This too shall pass, and not a moment too soon for Pete Sampras and Andre Agassi.
What was supposed to be a Hit for Haiti exhibition last Friday night at the Indian Wells tennis tournament turned into a Rift for Rivalry. The charity got some cash, but the legend got some lumps.
It’s the age of the Internet, of YouTube and Twitter. It happens, the world knows in seconds, and the mindless noise and texting begins, even if it isn’t the slightest bit interesting.
The tension between Sampras and Agassi was very interesting. Two of the greatest players in history, having a tense exchange in a charity event, created chat-room heaven. No chance that Agassi’s over-the-edge teasing of Sampras would end in public shrugs.
Tuesday at Indian Wells, the buzz continued. Agassi, on site for a charity event, came and went before the media knew, feeding media appetite. Former player and current television commentator Justin Gimelstob knew and got an exclusive interview with Agassi.
In it, Agassi said, among other things, “In an attempt to try and be funny, you say things, and you don’t hit 100%. I spoke up, it fell flat.”

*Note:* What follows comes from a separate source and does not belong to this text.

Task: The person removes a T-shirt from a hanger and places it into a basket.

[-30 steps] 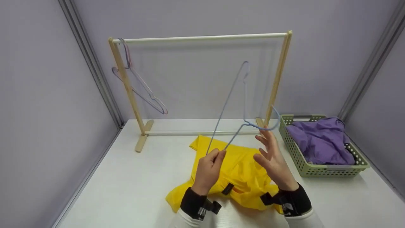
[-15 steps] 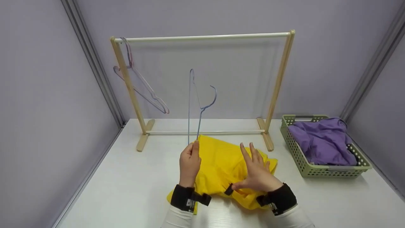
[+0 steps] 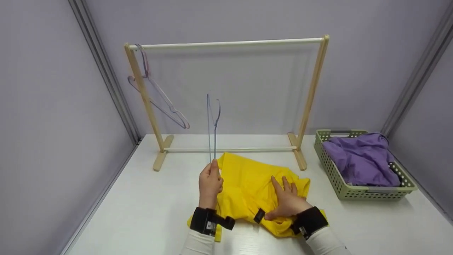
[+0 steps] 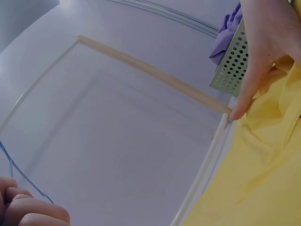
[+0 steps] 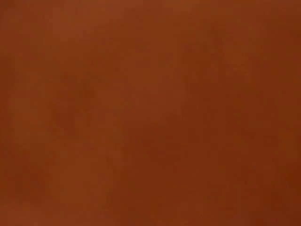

Agassi has taken swings at apologizing in several TV interviews since Friday night. Sampras has appreciated that, but dislikes how it feeds the beast and keeps the story alive. Agassi is outgoing, articulate, likely to go for the one-liner. Sampras is shy, less comfortable in public situations.
Sampras wants this to pass, to let time heal it. Unheard until now, he also has a side in this story.
“Mostly, this just bums me out,” he said Tuesday night. “It makes our relationship uncomfortable now.
“It saddens me. Time will tell. I like Andre. I always had great respect for his game. What happened is regrettable. It is a very awkward situation.”
The Sampras-Agassi relationship was never one of close friendship, always one of close competition.
They played 34 times and Sampras won 20. They played nine times in Grand Slam events, which mattered the most to both. Sampras won five, four in finals. Agassi beat Sampras in one Slam final. The last match Sampras played was the 2002 U.S. Open final. He had struggled for most of the year, appearing to be past his prime. Then he beat Agassi, one more time.
Sampras officially retired well after that ’02 final. He went out with little fanfare. Agassi retired after a loss in the third round of the ’06 U.S. Open. Before he left the court, he made a stirring speech of gratitude to tennis and its fans.
Gimelstob said he was in the locker room before Friday night’s Hit for Haiti and marveled at the awe current players had for the pair.
“It was like they were past presidents,” Gimelstob said.
Agassi will be 40 next month, Sampras 39 in August. Agassi runs a foundation that funds, among other things, an entire school in Las Vegas. He makes many appearances on behalf of that foundation and his annual dinner in Las Vegas, which raises millions, is among the most successful events of its kind.
Sampras has quietly raised a family, invested his money in several things, including the Indian Wells tournament, and given to charity. One charitable contribution was $70,000, to Agassi’s foundation. He didn’t volunteer that information, nor would he. It was dug up by normal newspaper reporting.
That’s why it was so unusual for Agassi, in his recent autobiography, to make fun of Sampras for being cheap and tipping a parking valet just $1, something that happened nearly two decades ago. Also a strange thing to bring up again in the charity event.
“We’ve done this before, the imitating each other,” Sampras said. “He usually just sticks out his tongue at me.”
Years ago, the legendary pair teamed with Robin Williams and Billy Crystal at Bob Kramer’s L.A. Open. It was a wonderful night, highlighted by Agassi’s stopping the action to point out to doubles partner Crystal that he was hitting to the wrong guy.
“That’s Pete Sampras,” Agassi said. “He’s won six Wimbledons.”
Time will bring back that sort of mutual respect. Tennis needs that. So do Sampras and Agassi.